Meanwhile the scrollback works without any problems here.

History problems

Posted Apr 16, 2018 13:09 UTC (Mon) by murukesh (subscriber, #97031) [Link] (4 responses)

Sounds like what happens when your PS1 prompt doesn't properly account for non-printing characters.

History problems

Posted Apr 17, 2018 8:56 UTC (Tue) by flussence (guest, #85566) [Link] (2 responses)

I had to help someone with exactly this the other day, so here's the solution just in case: enclose each "\e..." sequence in $PS1 in \[...\]. Some of them may already be terminated with \], and it'll mostly appear to work with only that until you get weird edge cases like this, but the brackets do need to be balanced.

History problems

Posted Apr 19, 2018 9:12 UTC (Thu) by HenrikH (subscriber, #31152) [Link]

I use the default Ubuntu PS1 of "\[\e]0;\u@\h: \w\a\]${debian_chroot:+($debian_chroot)}\u@\h:\w\$"

History problems

Posted Apr 19, 2018 19:40 UTC (Thu) by JFlorian (guest, #49650) [Link]

I've encountered accounting problems for non-space taking chars in PS1 even with correctly balanced escapes. It seems bash has had bugs on and off here. I've not seen it recently but in the last few years it was quite regular. I got the impression it was related to vi-mode as it was usually during history manipulation that things went awry.

History problems

Posted Apr 19, 2018 9:11 UTC (Thu) by HenrikH (subscriber, #31152) [Link]

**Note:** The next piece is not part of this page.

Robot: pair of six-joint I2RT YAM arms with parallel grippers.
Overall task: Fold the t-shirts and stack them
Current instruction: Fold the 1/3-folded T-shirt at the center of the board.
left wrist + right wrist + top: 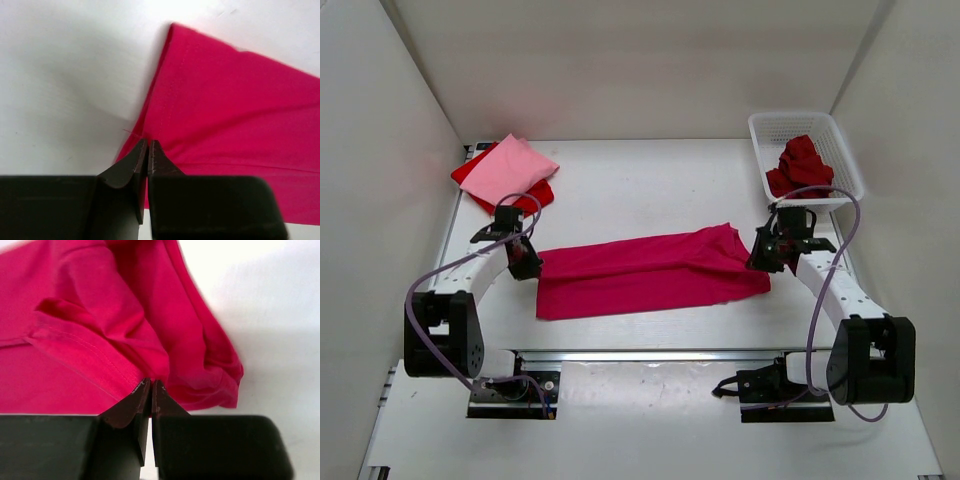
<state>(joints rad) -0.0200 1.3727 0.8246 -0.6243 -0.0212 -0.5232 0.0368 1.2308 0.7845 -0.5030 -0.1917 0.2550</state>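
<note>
Magenta t-shirt (650, 272) across white table (640, 190)

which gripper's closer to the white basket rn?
Right. The right gripper sits just in front of the basket, pinching the magenta shirt; the left gripper holds its far end, across the table.

A white tabletop (650, 190) is enclosed by plain white walls (640, 60) at the back and both sides, under soft, even light.
</note>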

My PS1 is the Ubuntu standard and have no special characters at all: "henrik@ubuntu:~$" so this is something different

reproducible results

Posted Apr 16, 2018 22:09 UTC (Mon) by anarcat (subscriber, #66354) [Link] (2 responses)

As with the previous article, I have published extensive documentation on the process by which those benchmarks were created here:

https://gitlab.com/anarcat/terms-benchmarks

... with a (potentially out of date) mirror on GitHub here:

https://github.com/anarcat/terms-benchmarks

reproducible results

Posted Apr 16, 2018 22:11 UTC (Mon) by anarcat (subscriber, #66354) [Link]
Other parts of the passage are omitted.